The src URL of your iframe just needs to be a 'chrome-extension://' URL rather than an 'https://' URL to bypass
Gmail's content security policy. As Chris mentioned, if you'd like to host the contents of your iframe on a server rather than inside your chrome extension, you can have an iframe whose src is a 'chrome-extension://' URL but put another iframe
inside that one which points to your remotely hosted page. To answer your question re: whether https is required, we definitely recommend using https for any remote content you load into Gmail but if you nest your iframe inside one with a 'chrome-extension://' src I don't believe it is technically required (again we don't recommend using http).
On Tuesday, March 28, 2017 at 12:47:29 PM UTC-7, Ali Hassan Goraya wrote:
I am using an iframe within Modal of inboxSDK.
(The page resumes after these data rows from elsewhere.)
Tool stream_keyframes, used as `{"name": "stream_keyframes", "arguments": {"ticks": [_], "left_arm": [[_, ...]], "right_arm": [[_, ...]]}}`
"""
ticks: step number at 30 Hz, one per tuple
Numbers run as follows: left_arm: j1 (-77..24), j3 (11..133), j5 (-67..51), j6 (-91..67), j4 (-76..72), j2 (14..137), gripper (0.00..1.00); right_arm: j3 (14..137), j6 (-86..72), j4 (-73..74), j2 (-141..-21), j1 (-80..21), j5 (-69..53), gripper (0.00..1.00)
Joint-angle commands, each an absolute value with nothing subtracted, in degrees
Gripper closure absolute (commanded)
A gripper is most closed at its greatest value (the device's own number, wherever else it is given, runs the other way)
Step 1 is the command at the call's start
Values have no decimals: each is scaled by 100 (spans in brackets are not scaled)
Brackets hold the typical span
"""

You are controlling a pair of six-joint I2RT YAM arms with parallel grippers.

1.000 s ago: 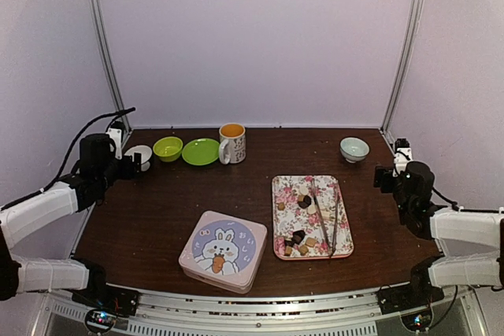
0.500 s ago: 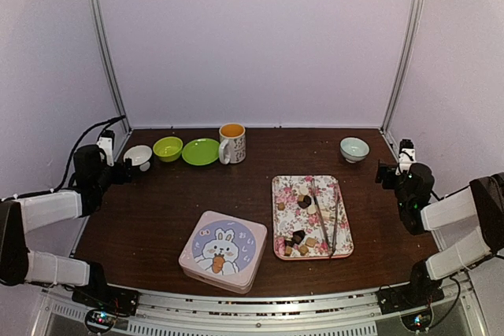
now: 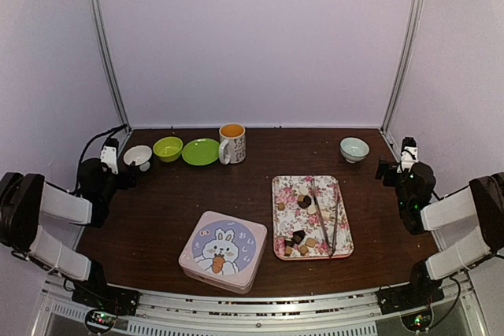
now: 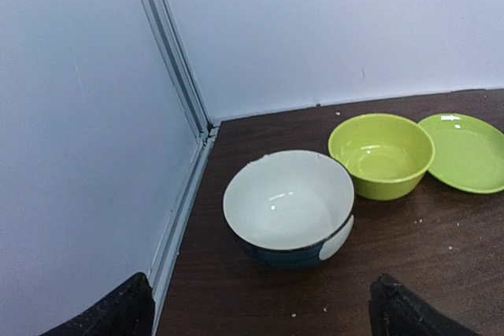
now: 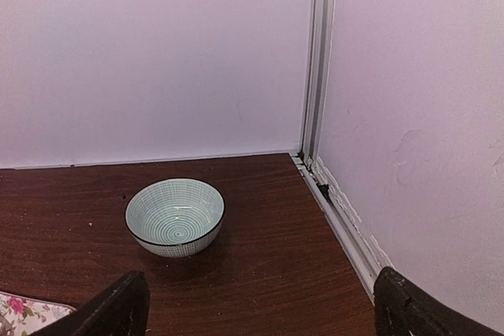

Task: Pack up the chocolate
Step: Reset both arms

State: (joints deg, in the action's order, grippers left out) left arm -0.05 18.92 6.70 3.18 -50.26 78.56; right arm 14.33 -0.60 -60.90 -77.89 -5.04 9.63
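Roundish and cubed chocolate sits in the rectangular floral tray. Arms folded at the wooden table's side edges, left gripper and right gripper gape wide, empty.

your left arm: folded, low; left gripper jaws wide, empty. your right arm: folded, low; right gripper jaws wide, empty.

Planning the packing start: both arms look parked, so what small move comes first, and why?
Probably reach the left pincer, open and empty, toward the bunny tin: its lid is on, and the chocolate lies loose on the floral tray beside it.
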Motion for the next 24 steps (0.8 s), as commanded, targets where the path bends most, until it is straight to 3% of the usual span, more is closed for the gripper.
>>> {"name": "stream_keyframes", "arguments": {"ticks": [1,7,24], "left_arm": [[43,1794,633,388,-5899,8129,2],[147,1898,1145,38,-5739,8146,2],[149,1865,1134,54,-5849,8165,2]], "right_arm": [[1420,-98,-6254,-7783,-466,992,0],[1417,-92,-6246,-7787,-462,993,0],[1427,-98,-6247,-7787,-465,996,0]]}}
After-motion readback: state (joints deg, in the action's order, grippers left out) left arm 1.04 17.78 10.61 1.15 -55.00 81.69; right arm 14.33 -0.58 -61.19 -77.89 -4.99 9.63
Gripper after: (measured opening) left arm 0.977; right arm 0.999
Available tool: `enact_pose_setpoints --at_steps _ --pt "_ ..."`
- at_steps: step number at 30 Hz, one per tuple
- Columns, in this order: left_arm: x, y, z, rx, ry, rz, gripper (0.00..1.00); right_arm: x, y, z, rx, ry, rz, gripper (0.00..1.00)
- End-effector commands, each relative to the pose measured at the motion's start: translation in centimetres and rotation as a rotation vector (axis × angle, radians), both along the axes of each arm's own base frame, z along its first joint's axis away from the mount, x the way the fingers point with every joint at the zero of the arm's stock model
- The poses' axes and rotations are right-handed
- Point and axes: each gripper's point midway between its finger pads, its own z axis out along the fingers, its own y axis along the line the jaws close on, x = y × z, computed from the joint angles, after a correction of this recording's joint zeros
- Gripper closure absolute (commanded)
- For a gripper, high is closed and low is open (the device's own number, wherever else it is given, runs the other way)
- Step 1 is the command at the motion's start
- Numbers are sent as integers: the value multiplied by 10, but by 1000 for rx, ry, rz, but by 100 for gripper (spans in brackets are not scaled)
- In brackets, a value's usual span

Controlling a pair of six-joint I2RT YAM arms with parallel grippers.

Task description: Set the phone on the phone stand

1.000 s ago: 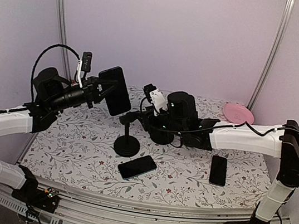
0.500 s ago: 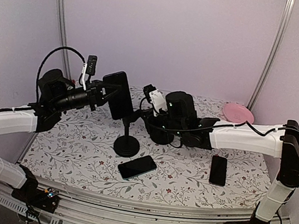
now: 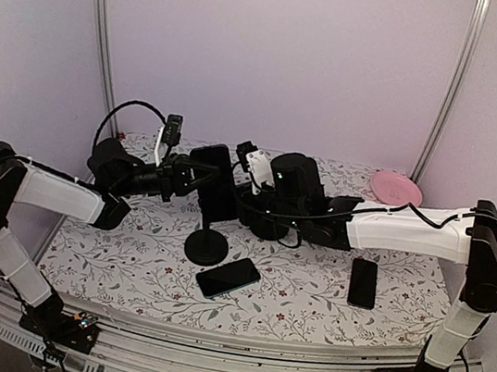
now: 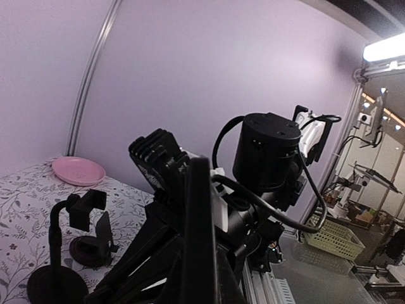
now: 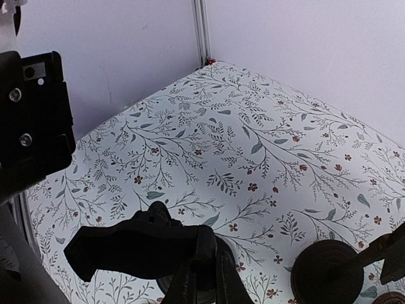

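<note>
Phone (image 3: 214, 184) shifted over stand (image 3: 207, 246), left end effector (image 3: 195, 178) clamped

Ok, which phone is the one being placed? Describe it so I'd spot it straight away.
Start from the floral table and find the black phone stand with the round base near its middle. Right above that base, the left gripper holds a black phone upright in the air. The two other phones lie flat on the table, nearer the front.
</note>
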Motion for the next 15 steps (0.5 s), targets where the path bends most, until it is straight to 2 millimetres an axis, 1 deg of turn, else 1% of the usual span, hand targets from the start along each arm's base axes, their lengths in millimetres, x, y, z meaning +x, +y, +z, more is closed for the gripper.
enact_pose_setpoints --at_steps 1,4,9,15 --pt "-32 2 34 -135 -160 -154 100 -15 11 47 163 -4 69 98" --pt "-30 -1 28 -144 -160 -187 100 -21 15 54 198 4 106 98" --pt "-28 -5 16 -145 -157 -217 100 -34 14 66 255 6 160 98" --pt "-21 -1 17 -148 -184 -174 100 -43 12 71 274 -9 199 98"
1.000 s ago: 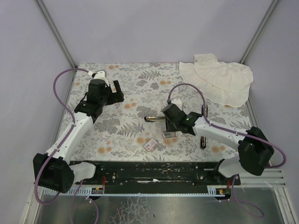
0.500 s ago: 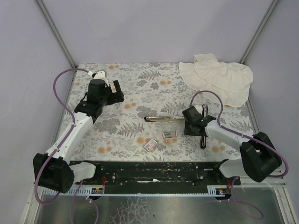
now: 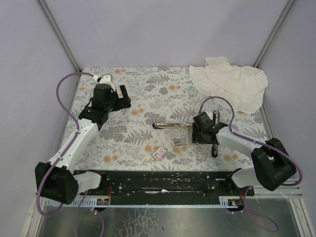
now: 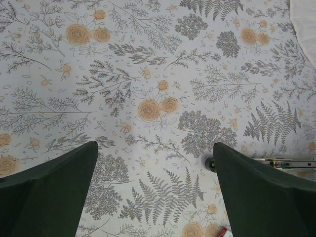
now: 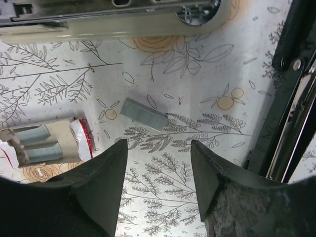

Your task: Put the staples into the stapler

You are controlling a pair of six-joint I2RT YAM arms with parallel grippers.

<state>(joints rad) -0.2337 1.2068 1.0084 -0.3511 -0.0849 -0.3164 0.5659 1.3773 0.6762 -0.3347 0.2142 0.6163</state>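
Staples strip (image 5: 144, 114) lying flat, long axis oblique to stapler (image 5: 113, 22)

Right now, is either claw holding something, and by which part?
Nothing is held. The right gripper stands open near a loose staple strip lying on the tablecloth; the left gripper is open and empty.

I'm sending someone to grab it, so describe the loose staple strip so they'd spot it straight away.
Find the opened stapler lying across the middle of the floral tablecloth. Just on its near side sits a small cardboard tray of grey strips, and the loose strip lies beside it on the bare cloth. It alone is outside the tray.
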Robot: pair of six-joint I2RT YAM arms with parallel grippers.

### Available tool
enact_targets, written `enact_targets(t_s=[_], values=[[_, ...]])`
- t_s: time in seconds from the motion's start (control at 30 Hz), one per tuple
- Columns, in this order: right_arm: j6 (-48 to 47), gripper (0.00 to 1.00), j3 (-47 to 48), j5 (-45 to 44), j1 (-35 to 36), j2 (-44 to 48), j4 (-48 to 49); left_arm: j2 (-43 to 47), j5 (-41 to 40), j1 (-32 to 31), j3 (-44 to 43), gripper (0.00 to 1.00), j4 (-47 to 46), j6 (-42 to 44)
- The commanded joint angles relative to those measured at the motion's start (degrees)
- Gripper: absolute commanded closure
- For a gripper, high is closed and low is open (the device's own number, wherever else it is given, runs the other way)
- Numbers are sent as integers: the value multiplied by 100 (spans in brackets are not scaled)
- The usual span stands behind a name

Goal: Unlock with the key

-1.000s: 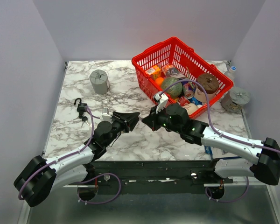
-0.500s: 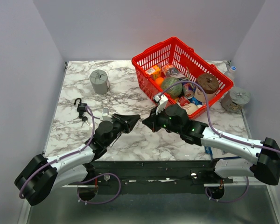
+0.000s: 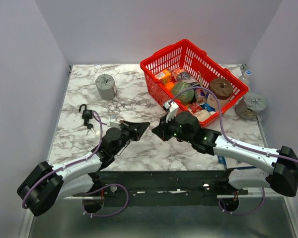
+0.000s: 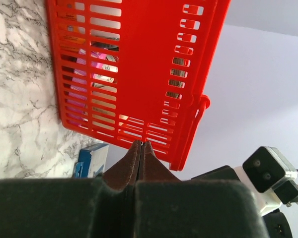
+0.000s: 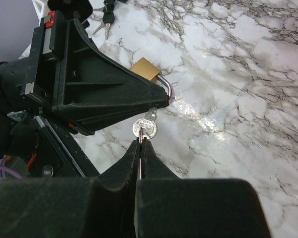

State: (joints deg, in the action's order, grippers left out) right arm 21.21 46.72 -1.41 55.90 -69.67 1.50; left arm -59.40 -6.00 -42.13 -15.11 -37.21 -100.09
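Observation:
My right gripper (image 5: 140,141) is shut on the round silver head of a small key (image 5: 145,128). The key's blade runs in between the fingertips of my left gripper (image 5: 164,101), which is also shut. In the left wrist view a thin silver sliver shows at the left gripper's tips (image 4: 141,143). In the top view the left gripper (image 3: 148,124) and right gripper (image 3: 155,131) meet tip to tip above the table's front middle. A brass padlock (image 5: 146,69) lies on the marble behind the left gripper. A black padlock (image 3: 87,115) with black-headed keys (image 5: 108,20) lies far left.
A red basket (image 3: 145,64) full of groceries stands at the back right and fills the left wrist view (image 4: 139,59). A grey cylinder (image 3: 105,86) stands at the back left, another (image 3: 252,105) at the right edge. A blue box (image 4: 92,158) lies near the front edge.
The left arm has drawn slightly back and to the left while the right gripper stays almost still. Both grippers stay shut, tip to tip.

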Motion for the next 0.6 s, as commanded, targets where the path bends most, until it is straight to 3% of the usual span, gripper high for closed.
enact_targets(t_s=[0.0,0.07,0.1,0.2,0.33,0.57], values=[[85,77,-207,-17,26,164,70,42,-235,-32,166,100,-479,473],[50,64,-268,-43,35,313,88,95,-279,-23,280,100,-708,613],[41,53,-330,-70,18,357,79,156,-340,-23,403,100,-856,666],[50,36,-453,9,-44,612,87,340,-341,12,500,100,-1016,1069],[129,27,-515,579,-193,840,122,595,70,100,325,100,-1034,2096],[619,28,-725,2308,-667,937,746,824,1422,214,-123,100,-875,3557]])
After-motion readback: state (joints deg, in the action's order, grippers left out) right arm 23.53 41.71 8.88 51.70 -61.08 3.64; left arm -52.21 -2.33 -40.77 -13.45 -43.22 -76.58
On Tuesday, 28 March 2017 19:04:56 UTC+5, Ali Hassan Goraya wrote:
Hello, Thanks for your reply.
What does it mean that "the url of the iframe must be within your extension" I am already using it within the extension, I am trying it within Content Script. Also is it necessary to have the URL running on HTTPS instead of HTTP?
Regards
Ali
On Tuesday, 28 March 2017 02:57:46 UTC+5, Chris Cowan wrote:
You can use iframes, but the url of the iframe must be within your extension because of the Content-Security-Policy header of Gmail and Inbox. (You can then do whatever you want within that iframe such as including an iframe pointing at a regular remote URL if you want.)
On Monday, March 27, 2017 at 1:38:24 PM UTC-7, Ali Hassan Goraya wrote:
I am building an extension for google chrome and it will work only in Gmail. I want to show a simple angular2 app inside gmail/inbox. Can I use iframe somehow?